TASK: The lines to return run from the one containing "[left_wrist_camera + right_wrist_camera" through the end of the material; give them exactly and leave out the pictures.
--- START ---
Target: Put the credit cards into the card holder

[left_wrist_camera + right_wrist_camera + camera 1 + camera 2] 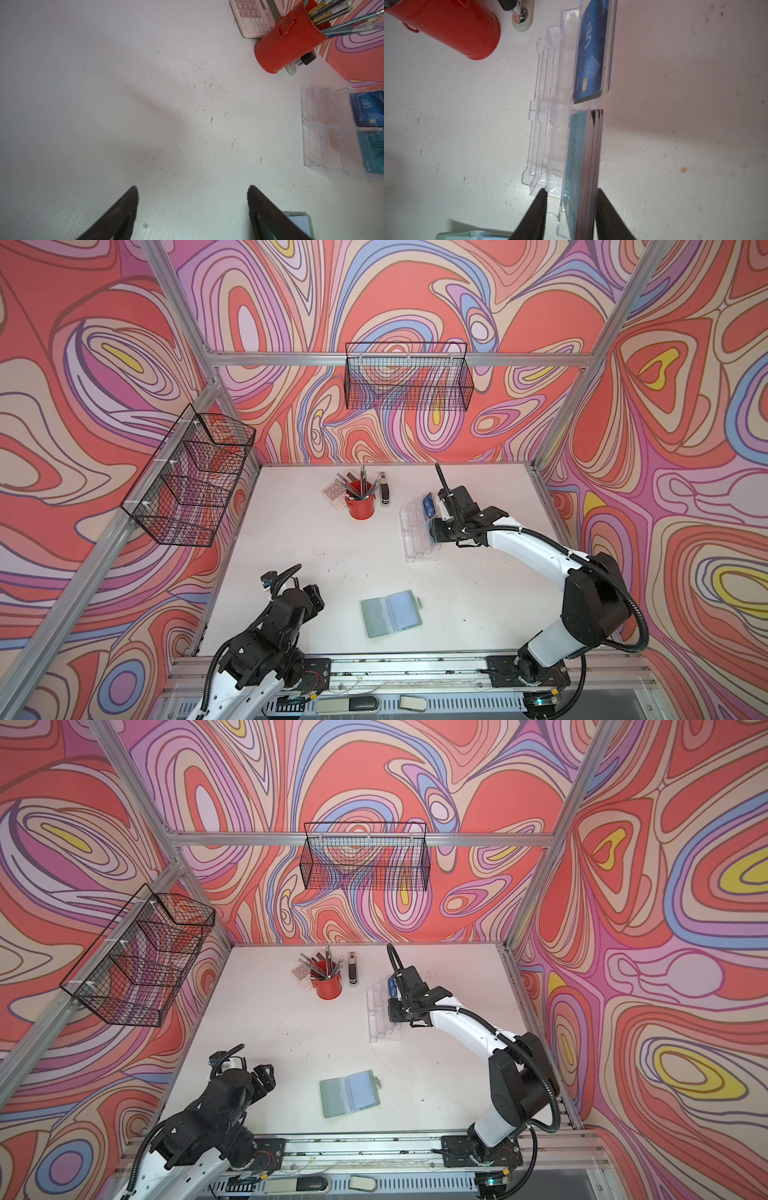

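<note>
Your right gripper (pixel 572 191) straddles the teal-fronted cards (pixel 576 153) in the stand (pixel 542 133), jaws apart, nothing clamped. Left gripper (pixel 192 188): jaws wide, over the table (pixel 124 104). Holder (pixel 390 613) lies unfolded near the table's front.

Both top views hide the fingertips of the right hand (pixel 571 190) and most of the stack of teal and pinkish plastic cards (pixel 579 158) under the arm's black wrist. The right wrist view crops that stack and leaves the sage-green leather-like card holder (pixel 467 235) a mere sliver; in the left wrist view a finger (pixel 270 218) of the left hand (pixel 192 187) covers much of it. There the blue plastic VIP card (pixel 367 108) and pink calculator (pixel 251 18) run off frame; the red metal pen cup (pixel 284 45) hides most of the stapler (pixel 301 62).
</note>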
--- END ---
TASK RESULT:
[left_wrist_camera + right_wrist_camera + camera 1 + camera 2] 

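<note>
Your right gripper (pixel 572 191) straddles the teal-fronted cards (pixel 576 153) in the stand (pixel 542 133), jaws apart, nothing clamped. Left gripper (pixel 192 188): jaws wide, over the table (pixel 124 104). Holder (pixel 390 613) lies unfolded near the table's front.

Both top views hide the fingertips of the right hand (pixel 571 190) and most of the stack of teal and pinkish plastic cards (pixel 579 158) under the arm's black wrist. The right wrist view crops that stack and leaves the sage-green leather-like card holder (pixel 467 235) a mere sliver; in the left wrist view a finger (pixel 270 218) of the left hand (pixel 192 187) covers much of it. There the blue plastic VIP card (pixel 367 108) and pink calculator (pixel 251 18) run off frame; the red metal pen cup (pixel 284 45) hides most of the stapler (pixel 301 62).
</note>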

Nothing further belongs to this answer.